Anna de Noailles by Claude Mignot-Ogliastri

December 10, 2009 at 7:16 pm (Uncategorized)

Anna de Brancovan, comtesse de Noailles (1876 – 1933), a Greek-Rumanian princess, born and living in Paris, ascribed her poetic vocation to her childhood among musicians and to her garden in Amphion near Lake Geneva. Famous for her poems since she was 24 years old, and also a prodigious speaker among her contemporaries, she awoke languishing French literature and led “the invasion of women authors” before her friend Colette, whose later glory has survived better.

Noailles was rather forgotten in 1986, when I began my publications about her — currently available only in libraries except for the Cocteau-Noailles Correspondence, ed. Gallimard, Cahiers Cocteau no. 11, 1989. My monograph, Anna de Noailles (éd. Méridieus – Klincksieck, 1989, 456 pp.), full of unpublished documents, throws light on her formation, her literary start, her loves often struck down by death : Barrès, Henri Franck — who in 1908 – 1912 led her to renew her inspiration and to contribute to the N.R.F. — Edmond Rostand, Henri Gans. And her friends : Proust, Cocteau, Mauriac, Valèry, Jean Rostand… This survey also deals with the genesis, originality and reception of her works : after Po¬emes d’Enfance (in fact written at the age of 18), her “naturisme” sparkles in Le Cœur Innombrable (1901) and L’Ombre des Jours (1902), written before she encountered Francis Jammes’s poetry. Afterwards, in spite of illness, 17 volumes (9 verse and 8 prose works : novels, short stories, prose poems) came out during 30 years and obtained a world fame.

Anna de Noailles relives also through my separate editions of her Correspondence with Loti, Jammes, Gide, Cocteau and, more recently, my revelation (long forbidden) of the Noailles-Barrès Correspondence éd. L’Inventaire, Paris, 1994, 838 pp.

My works amend clichés : Noailles ‘pagan’? but she was nostalgic for “un dieu fraternel”; ‘oriental’ ? but chiefly in a dream; ‘Muse of Gardens’ ? more poet of life, dance, jubilation, distress (hence her hold on young readers as revealed in my study about the review Les Essais, 1904-1906, which she sponsored). Behind her traditional metrics, she breaks the Carte4siajn discourse, the corset of sonnet, the matrix of abstract vocabulary replaced by plain sensations and puissant cries. Her aesthetics of snapshot and surprise liberate our spontaneity, open our fancy to a poetic of motion, verticality, where body mingles with space, confronts love and death.

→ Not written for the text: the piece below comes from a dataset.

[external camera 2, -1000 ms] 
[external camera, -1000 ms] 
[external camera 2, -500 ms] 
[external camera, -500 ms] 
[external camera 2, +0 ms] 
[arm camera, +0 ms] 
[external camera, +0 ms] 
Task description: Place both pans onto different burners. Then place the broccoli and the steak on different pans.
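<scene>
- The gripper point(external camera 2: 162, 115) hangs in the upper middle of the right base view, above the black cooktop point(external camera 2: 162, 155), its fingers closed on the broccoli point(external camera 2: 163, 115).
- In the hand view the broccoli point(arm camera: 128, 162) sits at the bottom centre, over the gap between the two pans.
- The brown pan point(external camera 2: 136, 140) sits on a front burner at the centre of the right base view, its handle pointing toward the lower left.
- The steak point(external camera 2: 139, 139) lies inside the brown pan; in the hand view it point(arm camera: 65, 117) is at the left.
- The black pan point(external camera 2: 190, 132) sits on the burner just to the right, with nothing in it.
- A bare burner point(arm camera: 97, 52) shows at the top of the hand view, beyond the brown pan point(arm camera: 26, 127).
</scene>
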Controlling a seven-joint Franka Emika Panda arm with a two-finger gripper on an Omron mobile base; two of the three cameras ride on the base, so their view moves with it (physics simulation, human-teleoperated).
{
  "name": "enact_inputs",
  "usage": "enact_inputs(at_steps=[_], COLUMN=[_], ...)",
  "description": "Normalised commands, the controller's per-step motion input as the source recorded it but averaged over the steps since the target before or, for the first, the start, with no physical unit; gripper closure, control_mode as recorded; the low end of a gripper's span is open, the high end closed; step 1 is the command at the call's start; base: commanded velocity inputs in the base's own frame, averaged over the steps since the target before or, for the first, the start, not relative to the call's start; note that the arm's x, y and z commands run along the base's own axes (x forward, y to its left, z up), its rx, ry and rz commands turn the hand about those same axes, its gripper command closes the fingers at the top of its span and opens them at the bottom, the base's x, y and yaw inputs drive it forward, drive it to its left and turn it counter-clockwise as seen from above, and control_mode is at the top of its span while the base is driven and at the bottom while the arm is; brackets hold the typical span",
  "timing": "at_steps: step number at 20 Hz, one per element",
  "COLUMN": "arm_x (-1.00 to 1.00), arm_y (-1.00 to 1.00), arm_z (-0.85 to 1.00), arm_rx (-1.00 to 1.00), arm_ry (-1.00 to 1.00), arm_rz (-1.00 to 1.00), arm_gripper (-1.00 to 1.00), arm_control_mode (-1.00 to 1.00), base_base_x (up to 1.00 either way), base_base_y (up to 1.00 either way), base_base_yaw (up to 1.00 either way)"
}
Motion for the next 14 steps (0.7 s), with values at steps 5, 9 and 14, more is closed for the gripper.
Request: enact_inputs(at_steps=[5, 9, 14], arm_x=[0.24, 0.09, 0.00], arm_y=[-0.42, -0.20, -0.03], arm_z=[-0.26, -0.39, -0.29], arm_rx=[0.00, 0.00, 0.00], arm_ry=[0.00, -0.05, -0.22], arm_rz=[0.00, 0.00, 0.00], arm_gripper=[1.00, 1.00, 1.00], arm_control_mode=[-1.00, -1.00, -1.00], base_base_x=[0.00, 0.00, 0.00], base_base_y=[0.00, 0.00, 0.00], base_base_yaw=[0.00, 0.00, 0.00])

Claude Mignot-Ogliastri, Université Paul Valèry, Montpellier, France.

Note :  I am deeply grateful to Mme Claude Mignot-Ogliastri,  who has, by her writings, done so much to keep the memory of Anna de Noailles alive, for this piece which I invited her to contribute. Mme Mignot’s English is virtually perfect and, though authorised to make any corrections  I deemed necessary, I did no more than change one or two words.    Sebastian Hayes

1 Comment

  1. Van Etten said,

    Perhaps also change “awoke” to “awakened”?